On doit à Nik Cohn, journaliste britannique maintenant à la mi-cinquantaine, l’invention d’un style, au début des années 60: la rock critic. C’est un de ses articles, racontant l’histoire d’un jeune garçon de banlieue qui devient, le samedi soir, le roi des discothèques, qui inspirera le film Saturday Night Fever. Il survivra ensuite à une overdose, écrira des romans, avant de revenir sillonner l’Angleterre, pour nous concocter ce grand reportage où les mots valent mille  photos.

On doit à Nik Cohn, journaliste britannique maintenant à la mi-cinquantaine, l’invention d’un style, au début des années 60: la rock critic. En 1968, il signe un livre-culte sur le milieu de la musique en Angleterre, A Wop Bop A Loo Bop A Lop Bam Boom, pour ensuite s’exiler à New York.

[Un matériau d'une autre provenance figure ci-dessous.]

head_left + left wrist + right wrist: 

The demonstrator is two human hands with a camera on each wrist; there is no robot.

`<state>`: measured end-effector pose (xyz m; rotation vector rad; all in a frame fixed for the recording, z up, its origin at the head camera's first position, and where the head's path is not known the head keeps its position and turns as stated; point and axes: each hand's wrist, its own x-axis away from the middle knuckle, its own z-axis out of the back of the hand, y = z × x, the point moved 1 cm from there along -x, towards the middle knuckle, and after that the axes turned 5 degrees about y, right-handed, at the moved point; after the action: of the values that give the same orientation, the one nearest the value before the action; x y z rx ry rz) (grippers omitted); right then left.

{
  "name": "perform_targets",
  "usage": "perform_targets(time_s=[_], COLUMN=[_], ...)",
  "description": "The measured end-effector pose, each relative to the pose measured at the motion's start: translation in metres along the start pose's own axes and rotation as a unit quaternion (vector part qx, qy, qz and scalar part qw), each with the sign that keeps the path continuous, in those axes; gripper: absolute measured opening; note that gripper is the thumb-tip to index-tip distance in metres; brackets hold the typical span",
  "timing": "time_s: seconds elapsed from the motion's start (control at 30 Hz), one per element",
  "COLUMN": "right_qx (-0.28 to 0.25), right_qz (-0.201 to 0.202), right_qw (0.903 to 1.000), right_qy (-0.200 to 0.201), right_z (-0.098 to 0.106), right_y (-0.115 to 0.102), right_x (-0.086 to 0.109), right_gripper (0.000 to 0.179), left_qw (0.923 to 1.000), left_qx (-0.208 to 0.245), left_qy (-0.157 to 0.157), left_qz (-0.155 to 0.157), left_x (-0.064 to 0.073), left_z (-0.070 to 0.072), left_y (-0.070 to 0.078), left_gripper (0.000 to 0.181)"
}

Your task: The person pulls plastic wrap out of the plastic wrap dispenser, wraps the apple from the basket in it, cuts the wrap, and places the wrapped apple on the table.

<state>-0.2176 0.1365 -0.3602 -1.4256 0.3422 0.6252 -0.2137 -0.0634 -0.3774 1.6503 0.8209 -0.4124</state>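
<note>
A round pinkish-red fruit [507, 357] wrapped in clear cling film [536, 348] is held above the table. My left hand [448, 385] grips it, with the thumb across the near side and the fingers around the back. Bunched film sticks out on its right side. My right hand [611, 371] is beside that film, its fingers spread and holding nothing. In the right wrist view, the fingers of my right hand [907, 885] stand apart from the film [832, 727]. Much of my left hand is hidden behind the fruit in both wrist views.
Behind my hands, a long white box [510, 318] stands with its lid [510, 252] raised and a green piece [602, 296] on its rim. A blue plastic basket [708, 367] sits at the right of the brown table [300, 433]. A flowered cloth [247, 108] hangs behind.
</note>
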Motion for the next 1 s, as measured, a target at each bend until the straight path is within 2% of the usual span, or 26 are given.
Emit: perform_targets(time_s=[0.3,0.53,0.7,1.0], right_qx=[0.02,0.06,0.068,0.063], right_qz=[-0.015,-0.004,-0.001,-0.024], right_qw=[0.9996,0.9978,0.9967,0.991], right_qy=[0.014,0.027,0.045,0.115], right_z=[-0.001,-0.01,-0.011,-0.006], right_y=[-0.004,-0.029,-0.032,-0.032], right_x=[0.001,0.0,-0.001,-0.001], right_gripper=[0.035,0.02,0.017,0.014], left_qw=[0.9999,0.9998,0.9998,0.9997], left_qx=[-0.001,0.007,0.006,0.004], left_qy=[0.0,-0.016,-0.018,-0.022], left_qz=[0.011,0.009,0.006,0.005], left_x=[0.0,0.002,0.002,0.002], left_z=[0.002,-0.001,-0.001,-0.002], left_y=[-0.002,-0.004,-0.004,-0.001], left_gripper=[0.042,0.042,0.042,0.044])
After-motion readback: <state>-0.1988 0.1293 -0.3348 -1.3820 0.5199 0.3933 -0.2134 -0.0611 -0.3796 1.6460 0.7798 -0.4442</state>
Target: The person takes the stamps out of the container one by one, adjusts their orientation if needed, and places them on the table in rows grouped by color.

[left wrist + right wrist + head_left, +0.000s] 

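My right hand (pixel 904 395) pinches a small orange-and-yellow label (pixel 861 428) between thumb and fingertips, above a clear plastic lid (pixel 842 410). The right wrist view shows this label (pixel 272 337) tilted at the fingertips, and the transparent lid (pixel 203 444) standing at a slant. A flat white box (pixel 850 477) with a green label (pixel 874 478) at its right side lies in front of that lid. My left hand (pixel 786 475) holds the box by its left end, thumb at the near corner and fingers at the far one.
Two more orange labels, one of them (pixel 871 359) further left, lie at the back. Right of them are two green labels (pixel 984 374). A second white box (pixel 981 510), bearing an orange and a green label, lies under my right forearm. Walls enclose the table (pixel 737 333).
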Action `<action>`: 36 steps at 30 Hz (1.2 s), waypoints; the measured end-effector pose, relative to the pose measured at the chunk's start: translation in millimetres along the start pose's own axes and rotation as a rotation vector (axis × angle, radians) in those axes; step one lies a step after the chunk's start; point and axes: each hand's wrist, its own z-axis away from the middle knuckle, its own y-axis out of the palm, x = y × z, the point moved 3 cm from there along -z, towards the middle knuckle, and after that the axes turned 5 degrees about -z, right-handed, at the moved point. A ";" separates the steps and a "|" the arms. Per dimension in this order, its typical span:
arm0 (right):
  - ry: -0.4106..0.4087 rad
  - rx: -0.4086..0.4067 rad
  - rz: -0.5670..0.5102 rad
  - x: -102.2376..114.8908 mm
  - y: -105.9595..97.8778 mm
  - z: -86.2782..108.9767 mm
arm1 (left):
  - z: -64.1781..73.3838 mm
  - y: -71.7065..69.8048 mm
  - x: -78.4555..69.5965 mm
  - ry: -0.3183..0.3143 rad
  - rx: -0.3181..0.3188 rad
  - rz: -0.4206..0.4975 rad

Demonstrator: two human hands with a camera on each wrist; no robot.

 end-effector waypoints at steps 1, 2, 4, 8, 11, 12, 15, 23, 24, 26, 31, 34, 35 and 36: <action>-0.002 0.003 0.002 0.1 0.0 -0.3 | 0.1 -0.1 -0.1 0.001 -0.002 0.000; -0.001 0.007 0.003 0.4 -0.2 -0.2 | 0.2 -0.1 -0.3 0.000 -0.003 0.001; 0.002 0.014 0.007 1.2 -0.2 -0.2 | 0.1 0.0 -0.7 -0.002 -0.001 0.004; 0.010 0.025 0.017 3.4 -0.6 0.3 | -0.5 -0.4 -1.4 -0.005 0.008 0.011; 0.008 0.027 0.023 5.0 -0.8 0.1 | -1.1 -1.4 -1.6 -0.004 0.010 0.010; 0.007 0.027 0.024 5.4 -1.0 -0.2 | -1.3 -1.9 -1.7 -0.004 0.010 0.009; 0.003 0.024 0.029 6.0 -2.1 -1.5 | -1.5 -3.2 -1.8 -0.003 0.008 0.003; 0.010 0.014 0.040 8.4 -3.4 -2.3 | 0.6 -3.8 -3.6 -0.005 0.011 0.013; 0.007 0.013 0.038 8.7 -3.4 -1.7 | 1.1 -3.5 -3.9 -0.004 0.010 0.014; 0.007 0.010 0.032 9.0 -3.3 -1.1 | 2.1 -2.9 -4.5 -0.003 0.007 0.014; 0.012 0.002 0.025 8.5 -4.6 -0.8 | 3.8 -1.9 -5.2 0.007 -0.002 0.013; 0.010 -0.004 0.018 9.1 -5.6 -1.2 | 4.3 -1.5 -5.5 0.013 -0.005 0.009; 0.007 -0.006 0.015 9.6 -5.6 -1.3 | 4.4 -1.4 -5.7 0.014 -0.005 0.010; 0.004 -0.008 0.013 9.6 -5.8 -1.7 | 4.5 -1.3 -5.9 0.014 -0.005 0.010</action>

C’est un de ses articles, racontant l’histoire d’un jeune garçon de banlieue qui devient, le samedi soir, le roi des discothèques, qui inspirera le film Saturday Night Fever. Il survivra ensuite à une overdose, écrira des romans, avant de revenir sillonner l’Angleterre, pour nous concocter ce grand reportage où les mots valent mille photos.

Cohn nous entraîne dans un rallye, escorté par une jeune guide un peu destroy, Mary, roulant de villes en villages, pour rencontrer des marginaux de tous acabits. Et il nous sert une série de portraits brefs, bien ciselés, qui nous racontent la petite histoire de ces exclus qui hantent le royaume. Il en fait des habitants de la «-république-», un pays dans le pays, qui regroupe immigrants, techno-freaks, fétichistes, guérisseurs de la foi, squatteurs et artistes de la rue.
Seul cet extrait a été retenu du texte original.